Cars* keep crashing through walls and railings and "ending up" on the tracks
Are they going to ban cars next**?
https://www.bbc.co.uk/news/articles/cq5gpqz6406o
*Drivers
**Yeah, no, thought not, perfectly acceptable to let this keep happeningPosted 6 days ago # -
Aslef, which had called for action, said they would prefer a full ban
Aye, Aslef and the unions keeping the nation unfit, unhealthy and addicted to fossil fuels and cars...
Cos we gotta keep those factories busy (even if it's killing people, nature and planet)
Posted 6 days ago # -
Only yesterday:
Gatwick Airport train chaos as vehicle crashes into railway bridge and blocks lines.
Gatwick Express said in a statement shared to social media that a road vehicle has collided with a railway bridge between London Victoria and Gatwick Airport
Posted 6 days ago # -
Public and private corporations being asked by insurers to pay higher premiums if they permit e-bikes. Hitherto this was only around charging them.
Whilst of. Course the fleet of e cars in the basement must get charged.
Appearing everywhere but I think root cause is reluctance to pay higher premiums for a few e-bikes. Etc.
Posted 5 days ago # -
Bl**dy insurance cos.
If we let them dictate what people can reasonably do, no one will be getting out of bed
Posted 5 days ago # -
How many instances of OEM batteries spontaneously combusting have there been?
Posted 5 days ago # -
Worth a FOI request perhaps. That said, TfL responded to a related request in August last year, with a rather defensive set of excuses:
We do not hold a central record of the requested information and would need to manually review around 700 incidents from our safety reporting systems reported as fire incidents since 1 January 2022. Our safety incident records are a report of the incident as recorded at the time and further investigation may determine the original information was recorded incorrectly.
Please note that the information we hold may not include the type of vehicle causing the fire and is unlikely to go into the detail requested around the ultimate cause of the fire. The person creating the original report is also unlikely to have been able to identify whether the model of a vehicle was legal or illegal.

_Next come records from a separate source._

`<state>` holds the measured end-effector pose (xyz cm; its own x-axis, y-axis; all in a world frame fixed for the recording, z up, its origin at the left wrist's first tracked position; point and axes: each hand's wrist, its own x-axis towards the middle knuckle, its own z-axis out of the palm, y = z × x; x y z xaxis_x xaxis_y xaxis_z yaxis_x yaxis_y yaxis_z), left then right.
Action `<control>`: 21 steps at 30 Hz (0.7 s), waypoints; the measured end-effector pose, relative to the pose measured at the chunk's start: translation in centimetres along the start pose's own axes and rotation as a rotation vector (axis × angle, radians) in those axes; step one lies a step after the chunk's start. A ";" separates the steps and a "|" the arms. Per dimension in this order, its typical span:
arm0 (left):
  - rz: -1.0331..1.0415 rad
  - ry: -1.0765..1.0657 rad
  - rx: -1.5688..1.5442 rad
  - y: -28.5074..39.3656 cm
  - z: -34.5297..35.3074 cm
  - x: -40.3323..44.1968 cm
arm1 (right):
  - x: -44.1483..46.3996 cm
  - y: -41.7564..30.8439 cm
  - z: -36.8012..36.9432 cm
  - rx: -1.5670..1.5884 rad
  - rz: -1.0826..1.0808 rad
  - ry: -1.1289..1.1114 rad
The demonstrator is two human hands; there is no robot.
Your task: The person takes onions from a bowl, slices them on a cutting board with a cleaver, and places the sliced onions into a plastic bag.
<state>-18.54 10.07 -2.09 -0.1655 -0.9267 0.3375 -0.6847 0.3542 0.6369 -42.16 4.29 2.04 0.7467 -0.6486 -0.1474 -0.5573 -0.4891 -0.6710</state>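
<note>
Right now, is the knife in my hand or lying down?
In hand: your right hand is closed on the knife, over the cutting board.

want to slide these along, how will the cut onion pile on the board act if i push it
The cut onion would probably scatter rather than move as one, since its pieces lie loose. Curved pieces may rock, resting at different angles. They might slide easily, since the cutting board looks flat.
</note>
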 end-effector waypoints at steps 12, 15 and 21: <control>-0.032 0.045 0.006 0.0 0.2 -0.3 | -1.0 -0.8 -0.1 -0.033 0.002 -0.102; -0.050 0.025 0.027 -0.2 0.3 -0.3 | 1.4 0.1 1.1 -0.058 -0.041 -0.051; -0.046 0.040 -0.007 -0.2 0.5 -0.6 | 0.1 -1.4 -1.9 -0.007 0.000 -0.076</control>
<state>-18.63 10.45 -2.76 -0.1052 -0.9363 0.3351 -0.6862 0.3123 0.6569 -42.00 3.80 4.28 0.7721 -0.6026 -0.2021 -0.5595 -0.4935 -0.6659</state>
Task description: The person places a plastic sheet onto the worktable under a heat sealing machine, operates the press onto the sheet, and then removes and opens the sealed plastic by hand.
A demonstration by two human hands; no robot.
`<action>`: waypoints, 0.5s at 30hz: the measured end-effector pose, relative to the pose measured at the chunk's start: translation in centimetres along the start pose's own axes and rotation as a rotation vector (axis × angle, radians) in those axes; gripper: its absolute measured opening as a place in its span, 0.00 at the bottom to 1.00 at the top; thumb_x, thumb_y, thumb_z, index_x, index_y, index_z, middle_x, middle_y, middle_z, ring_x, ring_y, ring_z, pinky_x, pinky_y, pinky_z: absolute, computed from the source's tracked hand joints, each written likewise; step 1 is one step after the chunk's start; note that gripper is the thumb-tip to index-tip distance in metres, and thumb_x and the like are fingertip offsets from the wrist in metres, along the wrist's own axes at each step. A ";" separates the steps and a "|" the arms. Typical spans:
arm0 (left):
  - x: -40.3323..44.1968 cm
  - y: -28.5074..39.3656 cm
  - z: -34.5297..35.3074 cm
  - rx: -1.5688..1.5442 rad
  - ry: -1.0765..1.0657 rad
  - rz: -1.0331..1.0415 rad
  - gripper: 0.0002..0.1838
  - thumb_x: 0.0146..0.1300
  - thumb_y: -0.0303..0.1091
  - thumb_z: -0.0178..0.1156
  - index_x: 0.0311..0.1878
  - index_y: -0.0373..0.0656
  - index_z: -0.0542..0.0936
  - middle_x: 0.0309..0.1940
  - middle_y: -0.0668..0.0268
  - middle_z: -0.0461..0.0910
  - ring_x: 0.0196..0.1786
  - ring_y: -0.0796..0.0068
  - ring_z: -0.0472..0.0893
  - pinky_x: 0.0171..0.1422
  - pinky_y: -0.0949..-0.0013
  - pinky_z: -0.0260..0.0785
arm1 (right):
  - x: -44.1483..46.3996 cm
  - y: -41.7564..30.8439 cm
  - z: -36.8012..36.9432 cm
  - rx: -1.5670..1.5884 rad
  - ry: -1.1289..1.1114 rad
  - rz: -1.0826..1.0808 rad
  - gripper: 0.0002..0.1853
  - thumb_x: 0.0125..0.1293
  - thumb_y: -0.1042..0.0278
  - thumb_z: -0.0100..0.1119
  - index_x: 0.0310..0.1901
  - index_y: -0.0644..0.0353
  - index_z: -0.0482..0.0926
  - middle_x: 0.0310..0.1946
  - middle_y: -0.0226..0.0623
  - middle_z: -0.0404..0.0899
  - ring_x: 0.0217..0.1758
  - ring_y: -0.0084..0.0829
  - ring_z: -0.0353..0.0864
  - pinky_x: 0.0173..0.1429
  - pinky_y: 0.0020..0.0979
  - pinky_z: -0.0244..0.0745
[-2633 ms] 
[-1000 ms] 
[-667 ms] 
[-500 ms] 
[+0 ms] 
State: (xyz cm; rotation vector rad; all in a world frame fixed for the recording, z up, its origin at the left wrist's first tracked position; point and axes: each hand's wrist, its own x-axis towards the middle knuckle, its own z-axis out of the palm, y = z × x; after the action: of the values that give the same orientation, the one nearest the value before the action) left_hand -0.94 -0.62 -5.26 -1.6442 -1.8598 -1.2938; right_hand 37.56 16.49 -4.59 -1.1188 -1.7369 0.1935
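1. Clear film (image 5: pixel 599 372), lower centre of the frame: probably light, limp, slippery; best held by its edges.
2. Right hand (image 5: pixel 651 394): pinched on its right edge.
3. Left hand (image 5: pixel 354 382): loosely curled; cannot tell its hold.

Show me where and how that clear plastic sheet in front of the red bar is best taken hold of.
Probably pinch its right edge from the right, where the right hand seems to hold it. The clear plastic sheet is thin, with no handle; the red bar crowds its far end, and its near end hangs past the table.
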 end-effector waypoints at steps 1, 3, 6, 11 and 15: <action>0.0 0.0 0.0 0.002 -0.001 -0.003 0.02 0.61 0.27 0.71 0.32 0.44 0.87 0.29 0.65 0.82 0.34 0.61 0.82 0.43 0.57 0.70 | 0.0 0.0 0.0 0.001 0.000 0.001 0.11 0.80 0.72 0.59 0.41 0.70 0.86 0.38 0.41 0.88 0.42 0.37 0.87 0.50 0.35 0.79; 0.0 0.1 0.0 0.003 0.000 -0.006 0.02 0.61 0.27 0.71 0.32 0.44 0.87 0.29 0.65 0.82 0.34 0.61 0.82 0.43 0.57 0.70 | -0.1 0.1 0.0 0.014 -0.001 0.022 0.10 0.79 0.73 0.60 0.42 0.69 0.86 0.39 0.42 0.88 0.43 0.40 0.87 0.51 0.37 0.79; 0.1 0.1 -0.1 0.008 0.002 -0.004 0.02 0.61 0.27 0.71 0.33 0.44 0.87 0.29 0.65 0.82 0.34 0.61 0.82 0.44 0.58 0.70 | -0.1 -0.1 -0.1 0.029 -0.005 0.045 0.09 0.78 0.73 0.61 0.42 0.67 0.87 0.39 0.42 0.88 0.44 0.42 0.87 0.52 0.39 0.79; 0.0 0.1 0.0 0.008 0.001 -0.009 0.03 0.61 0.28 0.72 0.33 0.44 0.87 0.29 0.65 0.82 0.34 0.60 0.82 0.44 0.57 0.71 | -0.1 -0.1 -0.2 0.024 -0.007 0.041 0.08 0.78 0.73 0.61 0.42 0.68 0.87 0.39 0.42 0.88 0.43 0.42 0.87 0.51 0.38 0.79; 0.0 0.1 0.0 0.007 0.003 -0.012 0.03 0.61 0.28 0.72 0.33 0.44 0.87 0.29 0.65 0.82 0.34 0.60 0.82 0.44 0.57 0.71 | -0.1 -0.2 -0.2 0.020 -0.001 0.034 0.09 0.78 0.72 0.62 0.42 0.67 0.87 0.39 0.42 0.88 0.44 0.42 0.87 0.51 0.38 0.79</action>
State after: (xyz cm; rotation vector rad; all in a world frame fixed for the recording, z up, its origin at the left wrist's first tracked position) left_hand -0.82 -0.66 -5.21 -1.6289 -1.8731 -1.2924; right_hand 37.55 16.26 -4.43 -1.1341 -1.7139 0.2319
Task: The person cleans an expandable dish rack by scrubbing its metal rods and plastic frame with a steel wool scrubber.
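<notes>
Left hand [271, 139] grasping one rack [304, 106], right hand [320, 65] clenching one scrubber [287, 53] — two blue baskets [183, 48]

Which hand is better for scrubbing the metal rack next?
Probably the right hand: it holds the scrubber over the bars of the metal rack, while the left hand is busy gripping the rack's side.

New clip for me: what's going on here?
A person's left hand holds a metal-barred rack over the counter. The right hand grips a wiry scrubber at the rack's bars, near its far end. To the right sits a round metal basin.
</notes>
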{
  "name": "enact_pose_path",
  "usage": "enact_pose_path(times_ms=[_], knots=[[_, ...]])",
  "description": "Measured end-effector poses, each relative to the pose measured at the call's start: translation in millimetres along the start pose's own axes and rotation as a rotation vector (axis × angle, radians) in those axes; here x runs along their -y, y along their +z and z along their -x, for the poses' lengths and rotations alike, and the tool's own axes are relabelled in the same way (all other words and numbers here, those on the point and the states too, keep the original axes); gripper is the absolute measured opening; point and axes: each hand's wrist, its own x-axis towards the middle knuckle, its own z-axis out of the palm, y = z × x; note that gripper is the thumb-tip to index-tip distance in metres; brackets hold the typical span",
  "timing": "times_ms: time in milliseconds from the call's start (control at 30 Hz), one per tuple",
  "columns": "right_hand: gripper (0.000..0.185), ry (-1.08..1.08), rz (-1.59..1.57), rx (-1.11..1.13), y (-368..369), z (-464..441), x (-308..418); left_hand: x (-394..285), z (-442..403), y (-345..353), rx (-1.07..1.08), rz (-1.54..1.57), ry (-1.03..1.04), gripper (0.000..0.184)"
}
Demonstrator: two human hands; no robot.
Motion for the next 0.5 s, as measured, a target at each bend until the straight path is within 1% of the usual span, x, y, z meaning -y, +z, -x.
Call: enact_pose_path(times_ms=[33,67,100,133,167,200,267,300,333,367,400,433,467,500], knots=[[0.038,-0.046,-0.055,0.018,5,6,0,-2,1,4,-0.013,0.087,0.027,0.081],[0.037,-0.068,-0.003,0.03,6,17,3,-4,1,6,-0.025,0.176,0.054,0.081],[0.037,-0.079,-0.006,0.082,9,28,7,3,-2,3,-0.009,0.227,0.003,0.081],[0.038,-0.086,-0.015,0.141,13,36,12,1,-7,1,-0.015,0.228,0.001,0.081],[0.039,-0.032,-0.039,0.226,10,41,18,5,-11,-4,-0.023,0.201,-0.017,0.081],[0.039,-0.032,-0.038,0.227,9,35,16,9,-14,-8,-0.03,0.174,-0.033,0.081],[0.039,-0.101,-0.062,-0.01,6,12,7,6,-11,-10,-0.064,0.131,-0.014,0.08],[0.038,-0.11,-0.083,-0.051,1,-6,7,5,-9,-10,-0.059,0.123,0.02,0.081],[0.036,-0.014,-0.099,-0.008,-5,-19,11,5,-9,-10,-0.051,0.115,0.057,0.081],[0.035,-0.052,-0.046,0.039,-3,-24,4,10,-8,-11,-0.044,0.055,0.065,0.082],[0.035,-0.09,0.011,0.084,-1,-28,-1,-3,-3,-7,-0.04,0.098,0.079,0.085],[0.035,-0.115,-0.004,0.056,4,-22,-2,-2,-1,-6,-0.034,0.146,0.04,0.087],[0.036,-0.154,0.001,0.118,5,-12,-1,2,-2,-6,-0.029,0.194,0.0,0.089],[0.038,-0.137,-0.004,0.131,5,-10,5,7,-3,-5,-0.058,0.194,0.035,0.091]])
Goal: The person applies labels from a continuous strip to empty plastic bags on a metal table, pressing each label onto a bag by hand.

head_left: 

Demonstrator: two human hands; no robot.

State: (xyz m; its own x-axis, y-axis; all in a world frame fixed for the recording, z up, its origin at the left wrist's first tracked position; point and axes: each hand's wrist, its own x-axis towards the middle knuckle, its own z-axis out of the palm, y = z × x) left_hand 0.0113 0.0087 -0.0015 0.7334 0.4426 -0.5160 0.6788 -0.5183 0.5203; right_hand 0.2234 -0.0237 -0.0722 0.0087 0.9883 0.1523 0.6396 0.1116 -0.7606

It sounds like TfL is being especially cautious with regard to likelihood.
A battery fire on a train might be classed as low likelihood but high impact, and the resulting risk profile score would usually be on the lower end of the scale, or a lower value within the amber category. If instead the train carried mostly e-bikes and only a few passengers, then the likelihood might be medium, and if the impact was still high the resulting score would be at the upper end of medium.
However if TfL assessed the impact from a single e-bike fire as low likelihood but very high impact because of high passenger numbers and proximity and poor fire containment, then it would elevate the risk profile score to red/high, albeit still at the lower end of the red category.
Risk profile matrices tend to be somewhat exponential in terms of increasing likelihood vs impact and the overall scoring of each combination.
Posted 5 days ago # -
So if you take battery off bike, it is no longer an E-bike.
"Just carrying this de-commisioned analog (heavy) bike back to seller returns"
Put battery in rucksack & take on board separately so only risk is suicide by self-immolation.
Same risk as jumping on the tracks.No insurance against suicide.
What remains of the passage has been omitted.